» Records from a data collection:

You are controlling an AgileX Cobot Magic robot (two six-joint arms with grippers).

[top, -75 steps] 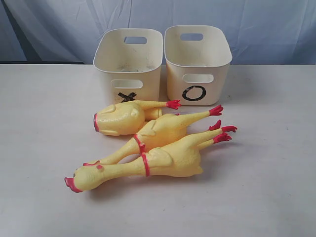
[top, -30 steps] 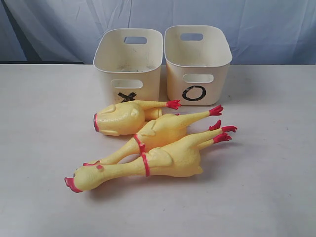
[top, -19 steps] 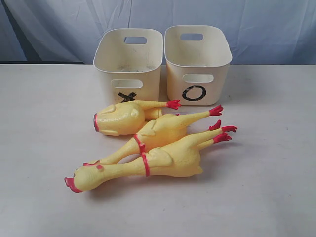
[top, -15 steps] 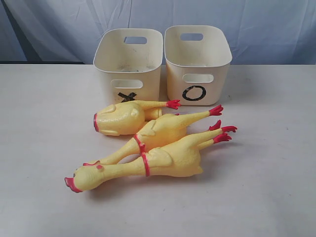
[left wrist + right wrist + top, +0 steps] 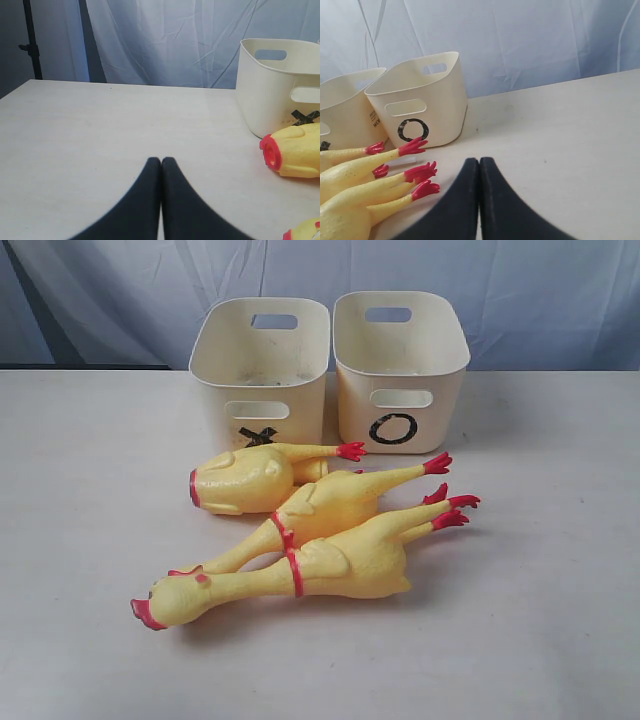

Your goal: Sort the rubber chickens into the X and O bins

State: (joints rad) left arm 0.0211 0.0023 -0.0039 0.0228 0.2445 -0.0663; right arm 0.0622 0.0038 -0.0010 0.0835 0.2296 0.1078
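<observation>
**Nothing Sorted Yet: Soft Birds, Easy Reach**

Both my claws are clenched on nothing, fingers pressed flat together: the left claw [image 5: 161,162] and the right claw [image 5: 479,162] each point out across the counter [image 5: 540,590].

The rubber chickens lie in one pile mid-counter. The X bin [image 5: 215,405] and the O bin [image 5: 440,410] stand side by side at 12 o'clock from them. The headless body [image 5: 240,480] lies nearest the X bin. The two long chickens [image 5: 330,505] [image 5: 340,562] lean on each other, heads toward 8 o'clock and red feet toward 2 o'clock.

I judge them hollow, light and squashy. Necks would flop, so I would pinch across the plump body.

The counter is pale, flat and matte. A wrinkled curtain [image 5: 520,290] closes the room behind the bins.
</observation>
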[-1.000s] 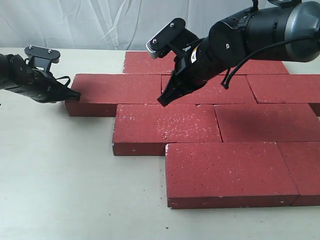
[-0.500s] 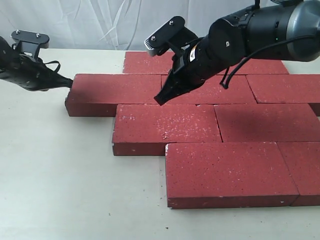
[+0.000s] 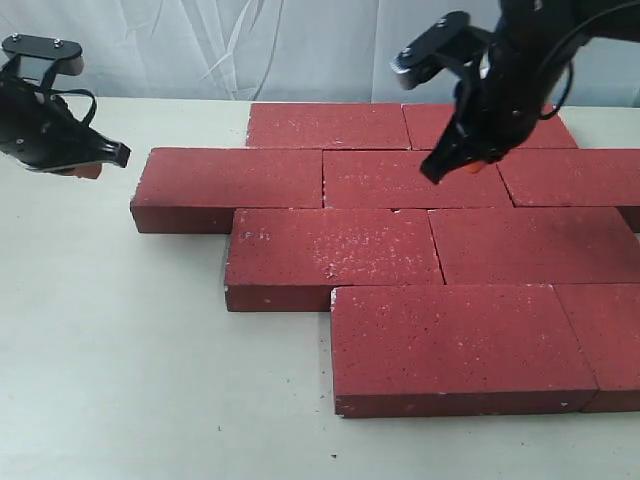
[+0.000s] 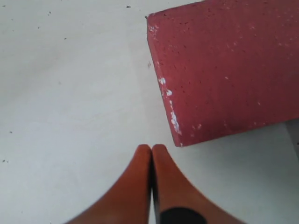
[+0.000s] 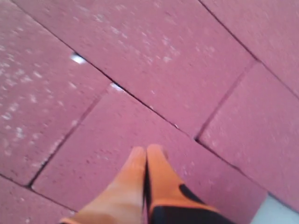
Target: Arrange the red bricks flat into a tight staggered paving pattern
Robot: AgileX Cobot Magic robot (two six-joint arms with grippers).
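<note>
Off-white tabletop (image 3: pixel 120 380), lightly dirt-specked, carries the whole job. Nearest the camera lies the front dark red rectangular paver brick (image 3: pixel 450 345); take it as the ref.

Handling: the red bricks look stiff, dense & heavy, w/ a gritty skin that shouldn't slip. The face is prob. too wide for these narrow fingers. My guess is they're best shoved at an end or long side w/ closed tips, or pinched across the thickness at a free edge. Corners show white chips, so edges may crumble if knocked.

Looks: flat, thick slabs, matte red flecked white. Approx. nine lie flat in four rows stepping back from the front brick, joints tight, each row offset sideways vs. the next.

Behind & left of the front brick, the third row's end brick (image 3: pixel 235 185) sticks out furthest. The left gripper (image 4: pixel 152 150) hovers just off its end, not touching, fingers pressed together, empty. Behind & right of the front brick, the right gripper (image 5: pixel 146 151) hangs over the third row, likewise pinched closed on nothing.

Furthest back: white draped curtain (image 3: pixel 200 50).
</note>
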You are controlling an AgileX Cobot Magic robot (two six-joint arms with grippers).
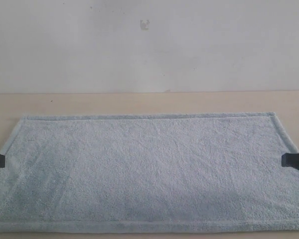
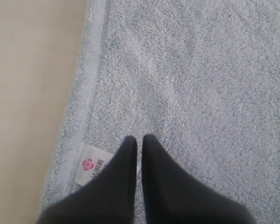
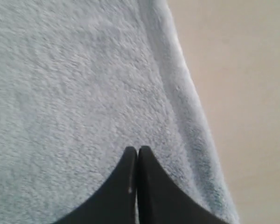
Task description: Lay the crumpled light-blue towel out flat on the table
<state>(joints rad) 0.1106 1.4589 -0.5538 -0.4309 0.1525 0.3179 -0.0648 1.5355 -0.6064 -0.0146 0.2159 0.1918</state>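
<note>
Evidently the towel [image 1: 149, 169] is lying flat on the surface [image 1: 139, 102], so the left claw [image 2: 139, 138] and right claw [image 3: 137, 149] are hovering clenched, empty, near its side hems.

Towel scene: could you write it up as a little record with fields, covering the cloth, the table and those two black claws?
towel: light blue, fluffy, lying flat and spread out, no folds visible
table: pale beige, bare strip showing beyond the towel's far edge
left gripper: shut, tips over the towel near a side hem, no cloth seen pinched
right gripper: shut, tips over the towel near the opposite hem, no cloth seen pinched
tag: small, white, pink flower mark, beside the left gripper
task: looks done
</note>
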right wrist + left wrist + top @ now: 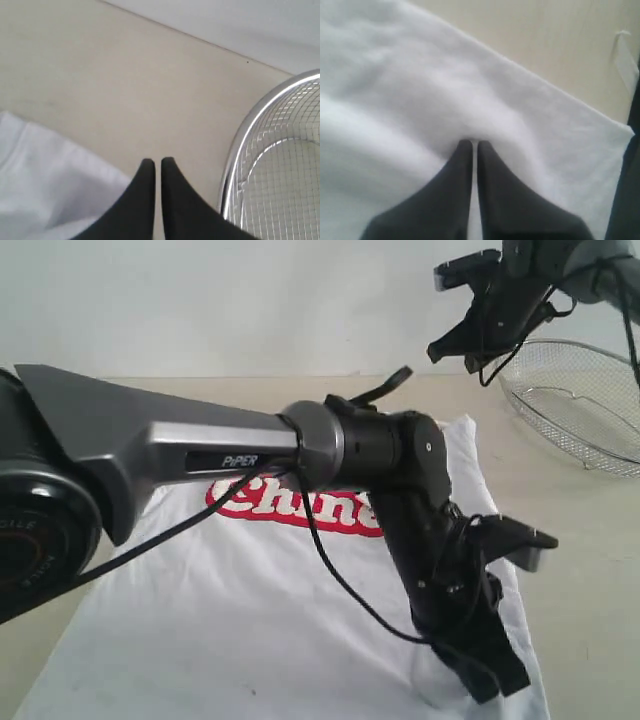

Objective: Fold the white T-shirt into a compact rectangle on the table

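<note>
Apparently left claw on white T-shirt

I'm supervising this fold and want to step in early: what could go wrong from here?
The left hand pinches only a small bit of the white T-shirt near its edge; the cloth may slip out when lifted.
The left arm's cable hangs low over the shirt and might drag it.
The right hand, shut and empty, hovers beside the wire basket and could bump it coming down.
</note>
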Action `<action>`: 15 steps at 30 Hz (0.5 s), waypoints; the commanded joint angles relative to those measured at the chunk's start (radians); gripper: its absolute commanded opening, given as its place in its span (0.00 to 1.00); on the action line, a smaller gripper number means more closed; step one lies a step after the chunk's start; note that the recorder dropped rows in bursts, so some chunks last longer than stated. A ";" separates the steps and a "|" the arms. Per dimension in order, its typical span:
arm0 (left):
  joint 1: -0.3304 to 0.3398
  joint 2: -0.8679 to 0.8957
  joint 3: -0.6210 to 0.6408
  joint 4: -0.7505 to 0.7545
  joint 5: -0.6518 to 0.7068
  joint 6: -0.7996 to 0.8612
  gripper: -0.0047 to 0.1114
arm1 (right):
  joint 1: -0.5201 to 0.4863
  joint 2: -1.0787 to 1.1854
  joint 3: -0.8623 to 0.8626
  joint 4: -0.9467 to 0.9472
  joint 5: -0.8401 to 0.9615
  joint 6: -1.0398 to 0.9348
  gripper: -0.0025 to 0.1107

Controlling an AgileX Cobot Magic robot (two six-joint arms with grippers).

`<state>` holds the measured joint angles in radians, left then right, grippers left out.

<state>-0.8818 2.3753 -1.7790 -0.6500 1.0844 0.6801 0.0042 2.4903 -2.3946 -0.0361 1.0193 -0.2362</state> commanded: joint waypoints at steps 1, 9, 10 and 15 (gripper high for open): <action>0.043 -0.093 -0.054 0.044 -0.012 0.003 0.08 | -0.004 -0.056 -0.009 0.119 0.202 -0.088 0.02; 0.303 -0.165 -0.057 0.441 -0.083 -0.220 0.08 | 0.017 -0.071 0.098 0.246 0.202 -0.133 0.02; 0.338 -0.153 -0.057 0.440 -0.089 -0.224 0.08 | 0.028 -0.071 0.125 0.250 0.202 -0.133 0.02; 0.490 -0.100 -0.057 0.434 -0.127 -0.226 0.08 | 0.069 -0.071 0.240 0.253 0.202 -0.138 0.02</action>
<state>-0.4416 2.2536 -1.8354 -0.2144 0.9791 0.4710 0.0534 2.4333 -2.1991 0.2164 1.2191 -0.3629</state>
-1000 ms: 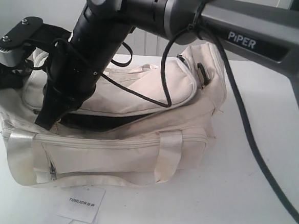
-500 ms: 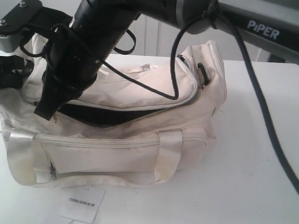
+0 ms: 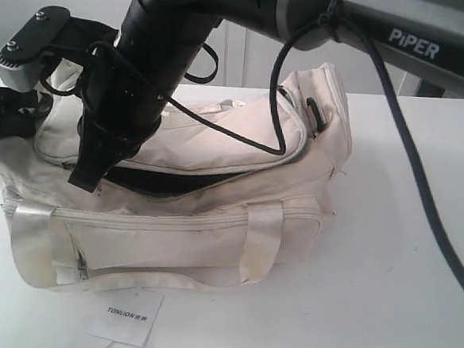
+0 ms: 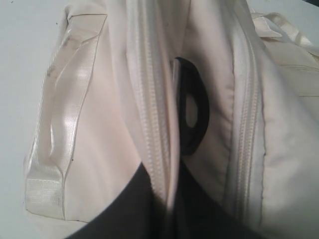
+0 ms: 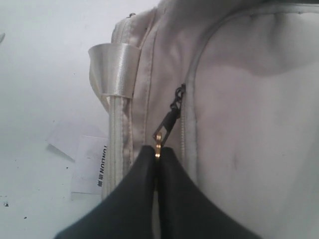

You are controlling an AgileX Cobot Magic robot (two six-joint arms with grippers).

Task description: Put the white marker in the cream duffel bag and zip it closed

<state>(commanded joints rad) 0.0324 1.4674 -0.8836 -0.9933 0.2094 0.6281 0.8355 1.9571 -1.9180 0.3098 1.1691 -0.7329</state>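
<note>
The cream duffel bag (image 3: 212,228) lies on the white table with its curved top flap partly unzipped, so black lining (image 3: 168,181) shows in the gap. My right gripper (image 3: 84,178) reaches across to the left end of that gap. In the right wrist view it (image 5: 158,154) is shut on the gold tab of the zip pull (image 5: 167,122). My left gripper (image 3: 13,119) sits at the bag's left end; in the left wrist view it (image 4: 169,199) is shut on a fold of the zip band beside a black end ring (image 4: 192,114). The white marker is out of view.
A white "TONLION" paper card (image 3: 127,314) lies on the table in front of the bag and shows in the right wrist view as well (image 5: 92,164). The right arm and its black cable (image 3: 393,153) span above the bag. A shiny strap handle (image 3: 263,240) hangs down the front.
The right arm has lifted a little, and its gripper has shifted slightly to the right along the top zip with the pull in it. The left gripper keeps its hold.
</note>
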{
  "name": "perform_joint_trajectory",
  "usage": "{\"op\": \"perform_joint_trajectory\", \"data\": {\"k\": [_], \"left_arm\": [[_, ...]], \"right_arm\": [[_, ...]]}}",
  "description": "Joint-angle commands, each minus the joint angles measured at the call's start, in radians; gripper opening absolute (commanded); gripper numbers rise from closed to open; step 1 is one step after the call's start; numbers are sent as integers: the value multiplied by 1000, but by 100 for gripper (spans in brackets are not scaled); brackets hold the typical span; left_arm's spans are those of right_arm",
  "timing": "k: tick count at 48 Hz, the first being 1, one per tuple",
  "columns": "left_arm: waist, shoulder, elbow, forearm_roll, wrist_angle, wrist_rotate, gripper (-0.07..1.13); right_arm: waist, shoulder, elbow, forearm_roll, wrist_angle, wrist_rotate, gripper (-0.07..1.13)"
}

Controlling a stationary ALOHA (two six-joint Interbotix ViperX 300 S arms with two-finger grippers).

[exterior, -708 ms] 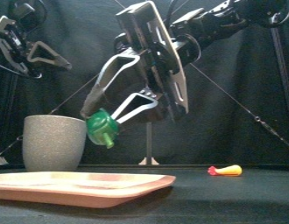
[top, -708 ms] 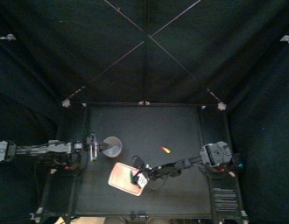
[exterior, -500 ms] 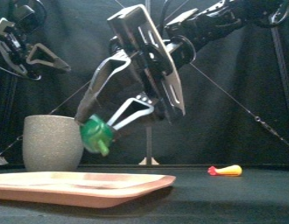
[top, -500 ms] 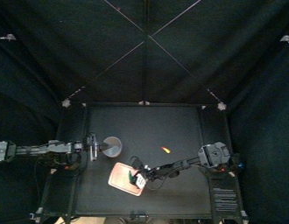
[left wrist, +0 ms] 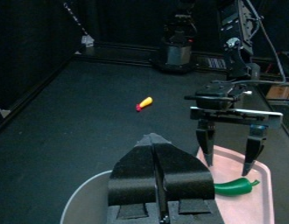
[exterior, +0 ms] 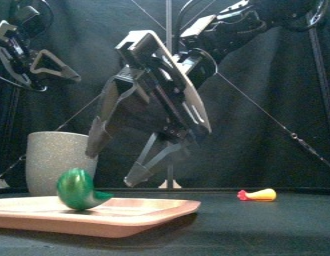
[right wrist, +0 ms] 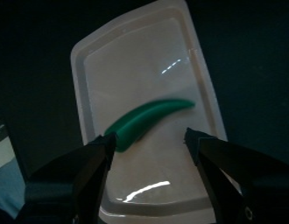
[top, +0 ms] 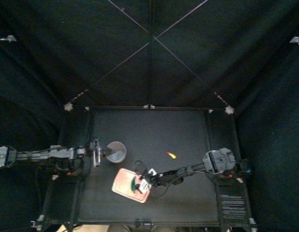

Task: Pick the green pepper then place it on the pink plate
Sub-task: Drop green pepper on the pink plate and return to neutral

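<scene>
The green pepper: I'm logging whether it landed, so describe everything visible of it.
The green pepper is a slim, curved, glossy toy, plastic by its look, tapering to one end. It lies on the pink plate, toward its left end in the front view. Only the plate touches it: the right gripper hangs open just above, clear of it.

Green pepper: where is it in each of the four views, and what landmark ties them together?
Top view: pepper on the tray, lower middle of the picture.
Front view: lower left, lying on the tray.
Left wrist view: on the tray, just by the right gripper.
Right wrist view: on the tray, just ahead of the open jaws.
Shared landmark: the pink tray under it.
</scene>
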Motion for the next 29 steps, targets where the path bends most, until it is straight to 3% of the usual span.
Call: {"op": "perform_joint_trajectory", "data": {"k": [1, 7, 22, 29], "left_arm": [[3, 2, -14, 2, -5, 2, 6], [5, 2, -14, 3, -5, 2, 6], [6, 2, -26, 15, -20, 3, 5], [6, 0, -28, 40, -41, 3, 5]], "right_arm": [[2, -92, -20, -48, 48, -2, 96], [2, -153, -21, -161, 127, -2, 96], [40, -331, 72, -603, 195, 11, 96], [43, -417, 147, -660, 207, 6, 96]]}}
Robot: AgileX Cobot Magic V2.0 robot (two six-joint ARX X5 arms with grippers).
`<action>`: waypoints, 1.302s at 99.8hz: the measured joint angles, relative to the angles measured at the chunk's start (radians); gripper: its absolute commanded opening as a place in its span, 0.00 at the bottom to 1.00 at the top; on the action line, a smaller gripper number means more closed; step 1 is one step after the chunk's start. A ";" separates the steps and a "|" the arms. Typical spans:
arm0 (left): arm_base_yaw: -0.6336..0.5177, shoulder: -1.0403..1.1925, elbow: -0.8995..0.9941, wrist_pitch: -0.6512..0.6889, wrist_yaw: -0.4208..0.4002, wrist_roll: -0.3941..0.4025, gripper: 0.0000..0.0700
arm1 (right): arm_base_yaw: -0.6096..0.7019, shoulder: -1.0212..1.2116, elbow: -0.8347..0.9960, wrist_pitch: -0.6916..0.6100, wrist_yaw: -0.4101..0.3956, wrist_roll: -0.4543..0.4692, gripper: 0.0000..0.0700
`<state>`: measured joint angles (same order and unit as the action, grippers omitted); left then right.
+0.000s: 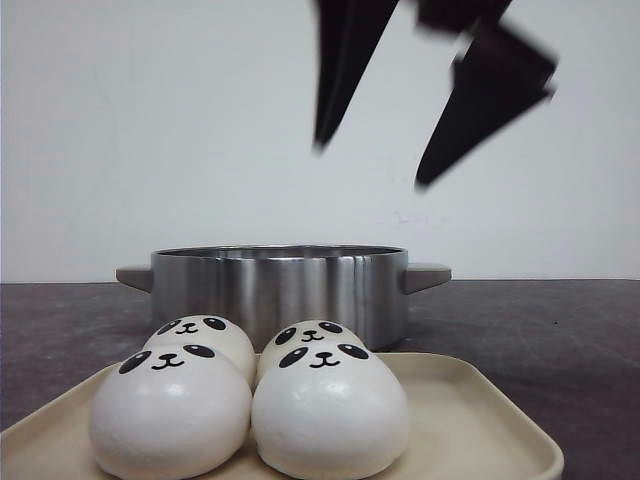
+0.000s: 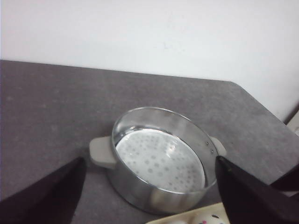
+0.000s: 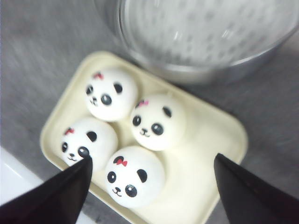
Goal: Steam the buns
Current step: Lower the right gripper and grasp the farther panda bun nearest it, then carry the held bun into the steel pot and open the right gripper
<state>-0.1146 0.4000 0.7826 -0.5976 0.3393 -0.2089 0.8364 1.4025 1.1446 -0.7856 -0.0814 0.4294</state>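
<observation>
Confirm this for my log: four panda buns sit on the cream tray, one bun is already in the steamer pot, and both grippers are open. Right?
Not quite: the steamer pot holds no bun, as the left wrist view shows. All four buns sit on the cream tray, and both the left gripper and right gripper are open.

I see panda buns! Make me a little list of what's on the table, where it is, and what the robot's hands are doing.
buns: four panda buns, grouped on the tray
tray: cream tray, beside the pot
pot: steel steamer pot, no buns inside, perforated plate at the bottom
left gripper: open, above the pot, holding nothing
right gripper: open, above the buns, holding nothing
</observation>
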 measured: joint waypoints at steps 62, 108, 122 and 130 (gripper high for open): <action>-0.080 0.000 0.000 -0.005 0.000 0.000 0.74 | 0.020 0.336 0.000 0.197 0.003 0.096 0.68; -0.134 0.000 0.000 -0.005 -0.029 0.000 0.73 | 0.020 0.367 0.000 0.201 0.023 0.129 0.00; -0.143 0.000 0.000 -0.005 -0.047 0.000 0.73 | 0.036 0.333 -0.001 0.179 0.027 0.129 0.00; -0.145 0.000 0.000 -0.005 -0.049 0.000 0.73 | 0.071 0.252 0.000 0.163 0.028 0.129 0.00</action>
<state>-0.2600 0.4000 0.7826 -0.6025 0.2905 -0.2089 0.9070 1.6546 1.1442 -0.6224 -0.0536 0.5579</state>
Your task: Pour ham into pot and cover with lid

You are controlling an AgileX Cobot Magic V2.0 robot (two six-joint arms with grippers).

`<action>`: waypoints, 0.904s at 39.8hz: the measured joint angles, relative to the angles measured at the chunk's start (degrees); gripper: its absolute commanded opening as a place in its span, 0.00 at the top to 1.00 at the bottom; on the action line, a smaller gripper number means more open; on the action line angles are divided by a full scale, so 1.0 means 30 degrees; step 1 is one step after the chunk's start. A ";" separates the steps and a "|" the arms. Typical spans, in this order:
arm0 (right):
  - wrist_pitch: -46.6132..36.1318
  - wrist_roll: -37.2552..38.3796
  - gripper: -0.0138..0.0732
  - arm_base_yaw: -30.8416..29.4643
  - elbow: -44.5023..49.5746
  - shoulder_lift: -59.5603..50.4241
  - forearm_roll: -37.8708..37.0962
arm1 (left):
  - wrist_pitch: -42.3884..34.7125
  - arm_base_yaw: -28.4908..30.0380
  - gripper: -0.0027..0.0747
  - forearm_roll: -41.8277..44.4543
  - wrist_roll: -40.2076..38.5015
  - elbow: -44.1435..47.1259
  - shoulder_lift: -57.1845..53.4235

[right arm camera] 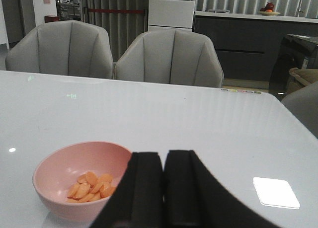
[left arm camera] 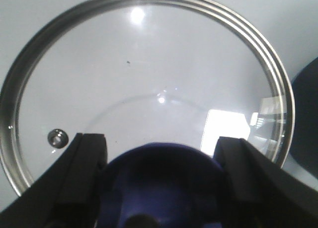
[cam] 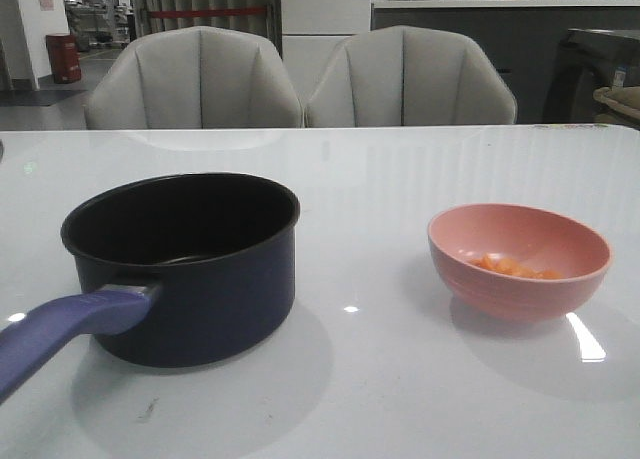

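Note:
The dark navy pot stands on the white table at the left, its purple-blue handle pointing toward me; its inside looks empty. The ham, orange slices, lies in a pink bowl at the right and also shows in the right wrist view. The glass lid lies flat on the table, out of the front view. My left gripper straddles its dark blue knob, the fingers against both sides. My right gripper is shut and empty, just right of the bowl.
Two grey chairs stand behind the table's far edge. The pot's dark rim shows just beside the lid in the left wrist view. Neither arm shows in the front view. Bare tabletop lies between the pot and the bowl.

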 measured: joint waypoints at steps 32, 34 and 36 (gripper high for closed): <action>0.0000 0.0000 0.69 0.0000 0.0000 0.0000 0.0000 | -0.4282 0.0654 0.43 -0.0537 0.1346 0.3856 0.3328; 0.0000 0.0000 0.69 0.0000 0.0000 0.0000 0.0000 | -0.4282 0.0654 0.36 -0.0585 0.1379 0.3856 0.3443; 0.0000 0.0000 0.69 0.0000 0.0000 0.0000 0.0000 | -0.4251 0.0654 0.29 -0.0585 0.1420 0.3856 0.3528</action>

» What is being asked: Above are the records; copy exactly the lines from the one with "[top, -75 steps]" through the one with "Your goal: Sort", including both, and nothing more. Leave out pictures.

» Result of the exercise:
[top, -75 steps] 
[top, -30 steps] 
[top, -19 steps] 
[top, -15 steps] 
[left wrist + right wrist + top, +0 steps] 

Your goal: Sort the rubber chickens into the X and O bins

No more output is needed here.